(TASK PROMPT):
Here is the task for the listing below: output exactly the lines from the one containing "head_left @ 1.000" through the one containing "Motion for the", and leave out the pictures.

---

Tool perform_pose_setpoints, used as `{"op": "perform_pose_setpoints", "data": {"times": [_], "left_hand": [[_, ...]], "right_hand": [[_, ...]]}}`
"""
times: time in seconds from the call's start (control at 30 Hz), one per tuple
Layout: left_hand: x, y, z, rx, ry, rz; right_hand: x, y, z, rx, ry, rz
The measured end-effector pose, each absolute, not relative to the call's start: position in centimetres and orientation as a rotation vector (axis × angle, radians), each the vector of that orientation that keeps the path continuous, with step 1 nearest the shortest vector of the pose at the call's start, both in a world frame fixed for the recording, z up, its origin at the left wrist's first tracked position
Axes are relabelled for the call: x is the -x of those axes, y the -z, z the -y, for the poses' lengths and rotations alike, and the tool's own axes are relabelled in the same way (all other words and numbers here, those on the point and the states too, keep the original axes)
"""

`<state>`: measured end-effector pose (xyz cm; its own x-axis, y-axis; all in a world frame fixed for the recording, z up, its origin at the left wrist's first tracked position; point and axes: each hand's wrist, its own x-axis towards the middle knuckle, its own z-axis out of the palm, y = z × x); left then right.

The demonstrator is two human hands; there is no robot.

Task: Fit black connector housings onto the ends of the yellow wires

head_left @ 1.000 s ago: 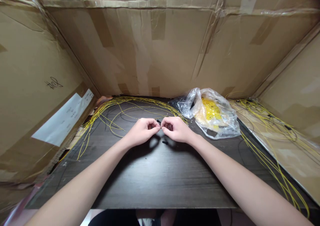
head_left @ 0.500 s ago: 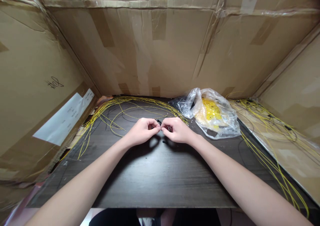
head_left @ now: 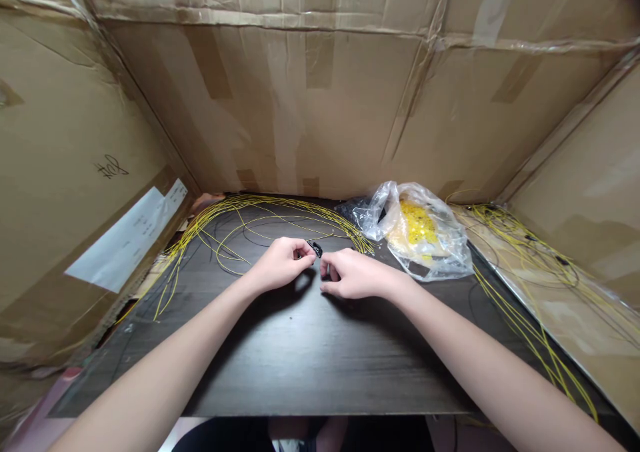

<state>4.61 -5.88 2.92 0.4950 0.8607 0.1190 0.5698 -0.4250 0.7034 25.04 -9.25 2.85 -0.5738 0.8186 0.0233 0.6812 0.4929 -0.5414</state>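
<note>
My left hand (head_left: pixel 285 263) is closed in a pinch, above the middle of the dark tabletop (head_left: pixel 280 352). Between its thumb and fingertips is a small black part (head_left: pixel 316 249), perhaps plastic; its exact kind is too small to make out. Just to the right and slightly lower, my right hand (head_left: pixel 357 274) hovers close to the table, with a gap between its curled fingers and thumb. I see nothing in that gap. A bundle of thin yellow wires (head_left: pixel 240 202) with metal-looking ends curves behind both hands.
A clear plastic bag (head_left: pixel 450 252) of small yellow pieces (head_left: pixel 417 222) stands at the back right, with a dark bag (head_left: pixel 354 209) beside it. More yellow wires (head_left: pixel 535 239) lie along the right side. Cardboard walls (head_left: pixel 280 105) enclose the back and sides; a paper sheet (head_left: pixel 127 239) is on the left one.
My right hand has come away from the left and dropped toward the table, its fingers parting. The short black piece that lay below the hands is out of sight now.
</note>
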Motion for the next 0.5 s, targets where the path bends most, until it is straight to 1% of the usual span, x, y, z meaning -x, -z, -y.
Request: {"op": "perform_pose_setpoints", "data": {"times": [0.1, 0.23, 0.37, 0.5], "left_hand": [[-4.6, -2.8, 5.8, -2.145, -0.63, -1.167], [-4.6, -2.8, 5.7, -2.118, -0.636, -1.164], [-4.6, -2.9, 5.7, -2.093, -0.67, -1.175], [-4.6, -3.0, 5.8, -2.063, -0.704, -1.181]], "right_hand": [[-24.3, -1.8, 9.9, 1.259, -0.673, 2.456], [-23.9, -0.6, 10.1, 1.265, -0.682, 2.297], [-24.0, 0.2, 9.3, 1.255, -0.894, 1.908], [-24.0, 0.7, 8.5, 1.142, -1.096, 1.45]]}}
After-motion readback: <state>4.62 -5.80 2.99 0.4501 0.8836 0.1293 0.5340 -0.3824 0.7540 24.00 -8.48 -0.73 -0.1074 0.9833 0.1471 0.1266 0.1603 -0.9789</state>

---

(TASK RESPONSE):
head_left @ 1.000 s ago: 
head_left @ 0.500 s ago: 
head_left @ now: 

<state>4.61 -5.88 2.92 0.4950 0.8607 0.1190 0.5698 -0.4250 0.7034 25.04 -9.25 2.85 -0.5738 0.8186 0.0233 0.6812 0.4929 -0.5414</state>
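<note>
My left hand (head_left: pixel 285 263) is closed in a pinch, above the middle of the dark tabletop (head_left: pixel 280 352). Between its thumb and fingertips is a small black part (head_left: pixel 316 249), perhaps plastic; its exact kind is too small to make out. Just to the right and slightly lower, my right hand (head_left: pixel 357 274) hovers close to the table, with a gap between its curled fingers and thumb. I see nothing in that gap. A bundle of thin yellow wires (head_left: pixel 240 202) with metal-looking ends curves behind both hands.
A clear plastic bag (head_left: pixel 450 252) of small yellow pieces (head_left: pixel 417 222) stands at the back right, with a dark bag (head_left: pixel 354 209) beside it. More yellow wires (head_left: pixel 535 239) lie along the right side. Cardboard walls (head_left: pixel 280 105) enclose the back and sides; a paper sheet (head_left: pixel 127 239) is on the left one.
My right hand has come away from the left and dropped toward the table, its fingers parting. The short black piece that lay below the hands is out of sight now.
</note>
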Motion for the next 0.5 s, targets where the path bends most, until it is straight to 1% of the usual span, x, y, z meaning -x, -z, -y.

No additional response is required.